> _WORK TASK_
Every record below is to be retyped exactly, with any pictures left out.

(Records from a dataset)
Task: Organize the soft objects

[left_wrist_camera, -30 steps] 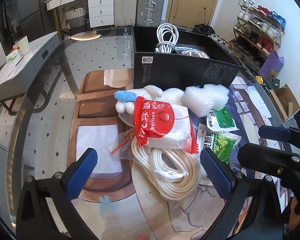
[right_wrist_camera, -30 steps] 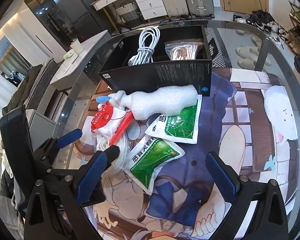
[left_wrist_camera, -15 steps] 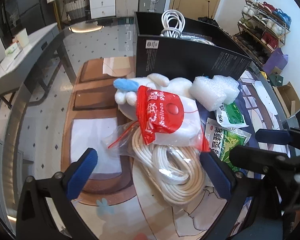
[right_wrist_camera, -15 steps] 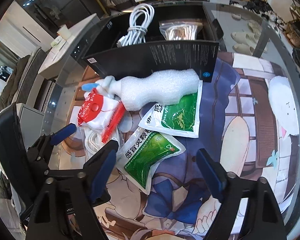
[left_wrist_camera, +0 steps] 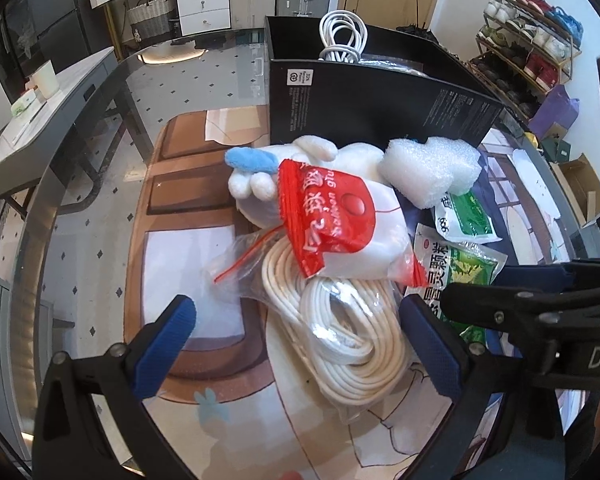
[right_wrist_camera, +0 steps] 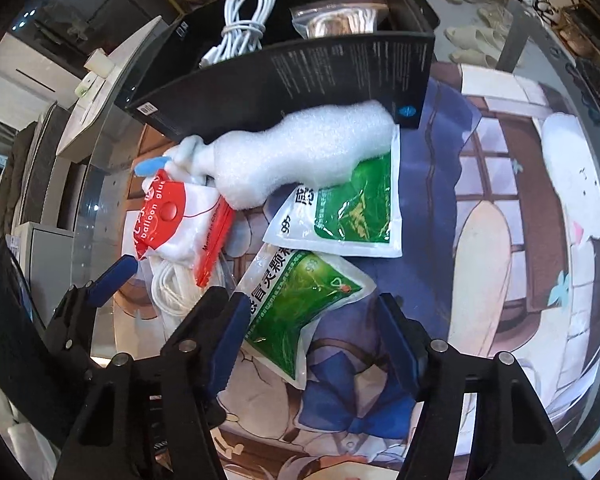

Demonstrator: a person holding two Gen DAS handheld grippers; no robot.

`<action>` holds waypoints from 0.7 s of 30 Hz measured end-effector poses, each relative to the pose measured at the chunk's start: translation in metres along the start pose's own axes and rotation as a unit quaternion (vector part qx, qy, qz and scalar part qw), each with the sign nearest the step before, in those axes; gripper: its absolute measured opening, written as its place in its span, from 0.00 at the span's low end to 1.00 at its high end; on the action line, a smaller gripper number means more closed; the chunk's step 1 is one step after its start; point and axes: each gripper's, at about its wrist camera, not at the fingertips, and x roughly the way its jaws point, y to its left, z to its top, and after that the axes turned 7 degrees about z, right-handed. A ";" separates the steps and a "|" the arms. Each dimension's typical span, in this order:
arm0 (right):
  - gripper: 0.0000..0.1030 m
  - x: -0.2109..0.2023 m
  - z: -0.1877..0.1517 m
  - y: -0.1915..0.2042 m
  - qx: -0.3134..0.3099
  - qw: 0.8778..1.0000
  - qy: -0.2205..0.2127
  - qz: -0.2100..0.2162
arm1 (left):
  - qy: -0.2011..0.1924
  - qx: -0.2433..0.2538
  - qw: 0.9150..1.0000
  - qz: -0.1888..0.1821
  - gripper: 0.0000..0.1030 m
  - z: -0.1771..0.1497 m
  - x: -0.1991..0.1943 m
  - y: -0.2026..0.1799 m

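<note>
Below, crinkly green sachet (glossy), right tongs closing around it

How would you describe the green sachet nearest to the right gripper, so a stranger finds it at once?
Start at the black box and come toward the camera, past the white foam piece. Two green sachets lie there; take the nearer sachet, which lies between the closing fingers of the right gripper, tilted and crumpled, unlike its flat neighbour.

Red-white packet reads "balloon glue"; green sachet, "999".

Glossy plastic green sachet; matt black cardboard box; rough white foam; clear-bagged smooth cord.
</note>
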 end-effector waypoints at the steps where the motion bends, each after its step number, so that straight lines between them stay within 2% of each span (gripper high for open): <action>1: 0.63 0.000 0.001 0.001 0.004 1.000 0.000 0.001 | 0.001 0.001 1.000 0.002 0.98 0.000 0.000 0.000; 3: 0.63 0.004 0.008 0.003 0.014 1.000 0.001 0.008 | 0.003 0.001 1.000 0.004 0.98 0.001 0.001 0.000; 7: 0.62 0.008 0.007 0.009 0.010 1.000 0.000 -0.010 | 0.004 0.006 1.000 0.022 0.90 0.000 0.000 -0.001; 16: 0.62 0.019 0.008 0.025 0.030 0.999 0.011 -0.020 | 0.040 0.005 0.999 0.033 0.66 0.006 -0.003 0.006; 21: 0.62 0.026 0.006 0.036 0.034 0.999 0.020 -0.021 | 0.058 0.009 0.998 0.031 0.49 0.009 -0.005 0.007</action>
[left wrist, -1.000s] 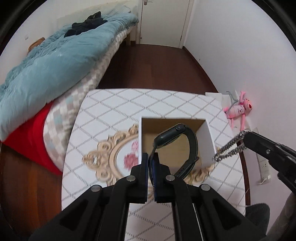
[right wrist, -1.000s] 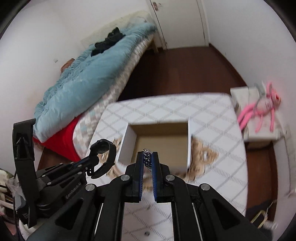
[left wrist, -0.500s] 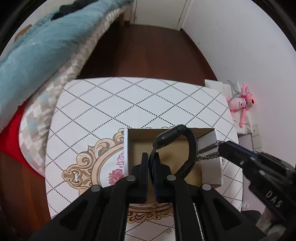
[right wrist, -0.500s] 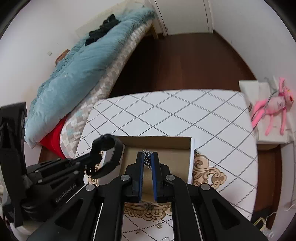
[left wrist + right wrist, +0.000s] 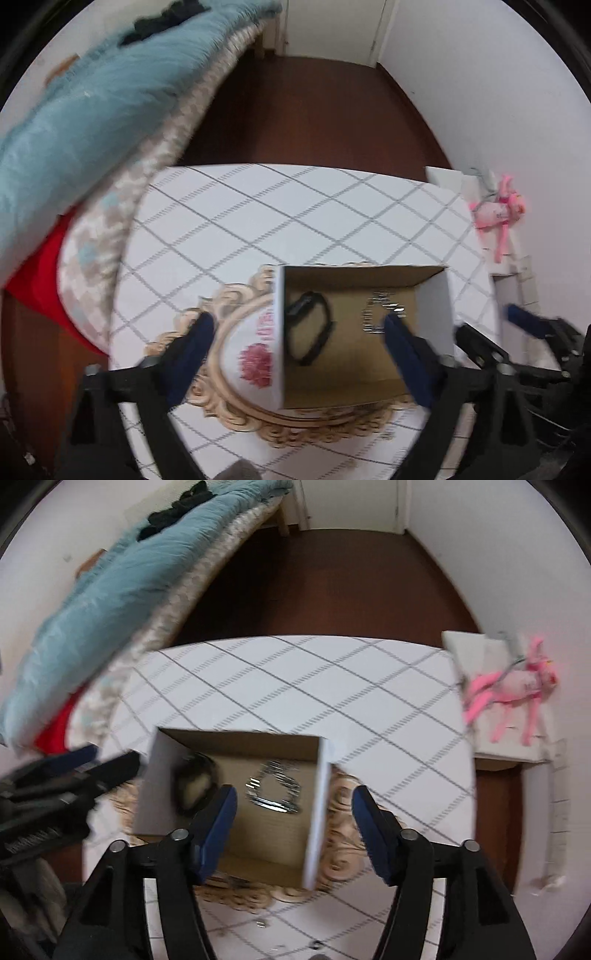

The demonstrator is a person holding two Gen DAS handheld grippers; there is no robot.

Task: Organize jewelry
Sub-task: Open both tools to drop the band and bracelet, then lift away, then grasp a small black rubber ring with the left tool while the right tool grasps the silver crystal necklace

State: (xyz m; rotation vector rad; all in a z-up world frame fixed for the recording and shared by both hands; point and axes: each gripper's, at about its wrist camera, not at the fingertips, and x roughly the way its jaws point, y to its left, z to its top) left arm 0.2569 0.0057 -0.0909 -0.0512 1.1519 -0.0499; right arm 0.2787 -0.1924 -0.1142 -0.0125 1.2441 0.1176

> _WORKED SOLUTION_
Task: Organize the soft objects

[left_wrist_camera, -30 steps] 
[right_wrist_camera, -30 steps] 
[left_wrist_camera, -15 steps] 
[right_wrist_camera, -15 steps] 
[left_wrist_camera, +0 steps] 
[right_wrist_camera, +0 steps] 

Demonstrator: a person holding two Gen DAS handheld grippers; no robot.

`<action>` holds waypoints from 0.7 s of 30 Hz measured end-effector poses, each relative to the pose measured at the chunk's start: translation in metres along the start pose's own axes and rotation as a unit quaternion (vector part qx, qy, qz and scalar part qw), each with the sign nearest the step before, in those axes; gripper: its absolute measured opening, written as its place in its span, from 0.00 at the span's low end to 1.00 at its high end; on the action line, a smaller gripper number means more closed; the chunk's step 1 is one step after its start; point and axes: each gripper's, at about its wrist camera, not at the fingertips, and x roughly the way its jaws point, y to its left, z to its top, and after that the axes turned 7 degrees about z, right-handed. A ";" separates the steps and a "|" the arms. Each dimension's typical span, in this order:
arm0 (right):
  - gripper: 0.0000..0.1030 m
  - x: -0.2109..0.2023 m
  - z: -0.1877..0.1517 m
  - y: -0.1915..0.2042 m
  - qx: -0.3134..0.3099
  - qw: 0.8778..1.0000
  - qy: -0.2205..0.2127
  - qz: -0.2100..0.2162
arm1 (left):
  - qy: -0.2011..0.1924
  - qx: -0.2433..0.2538
  - qw: 0.9150..1.0000
  - qz: -0.1888..0.1821
  - gripper: 0.0000..0.1030 m
  - z: -0.1771..0.1497 m
  - x: -0.1991..0.1943 m
  - y: -0.2026..0.1799 m

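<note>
Below, crinkly green sachet (glossy), right tongs closing around it

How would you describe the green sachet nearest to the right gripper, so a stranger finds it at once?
Start at the black box and come toward the camera, past the white foam piece. Two green sachets lie there; take the nearer sachet, which lies between the closing fingers of the right gripper, tilted and crumpled, unlike its flat neighbour.

Red-white packet reads "balloon glue"; green sachet, "999".

Glossy plastic green sachet; matt black cardboard box; rough white foam; clear-bagged smooth cord.
</note>
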 end-effector waypoints at the steps where the motion bends, each after its step number, so that straight lines between them stay within 2% of each span (gripper high for open): <action>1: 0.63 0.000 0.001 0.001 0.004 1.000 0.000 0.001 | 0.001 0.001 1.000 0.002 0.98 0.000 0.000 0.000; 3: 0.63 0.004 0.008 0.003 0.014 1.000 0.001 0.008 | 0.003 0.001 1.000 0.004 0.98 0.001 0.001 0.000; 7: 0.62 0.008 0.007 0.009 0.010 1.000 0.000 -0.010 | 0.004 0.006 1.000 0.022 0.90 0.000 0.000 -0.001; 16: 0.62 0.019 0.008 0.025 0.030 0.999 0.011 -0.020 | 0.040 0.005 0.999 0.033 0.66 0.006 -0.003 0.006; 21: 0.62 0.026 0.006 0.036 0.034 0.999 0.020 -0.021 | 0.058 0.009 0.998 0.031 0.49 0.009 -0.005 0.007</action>
[left wrist, -1.000s] 
[right wrist, -1.000s] 
[left wrist, -0.500s] 
[right wrist, -0.500s] 
[left wrist + right wrist, +0.000s] 

The demonstrator is a person holding two Gen DAS handheld grippers; there is no robot.

Task: Organize jewelry
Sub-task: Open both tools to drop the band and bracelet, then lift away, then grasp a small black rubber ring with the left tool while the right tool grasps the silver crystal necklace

State: (xyz m; rotation vector rad; all in a z-up world frame fixed for the recording and shared by both hands; point and axes: each gripper's, at about its wrist camera, not at the fingertips, and x roughly the way its jaws point, y to its left, z to its top) left arm 0.2569 0.0057 -0.0909 -0.0512 1.1519 -0.0499; right arm 0.2787 -0.1924 -0.1142 -0.0125 1.2441 0.1176

The output is complete, and nothing more is needed.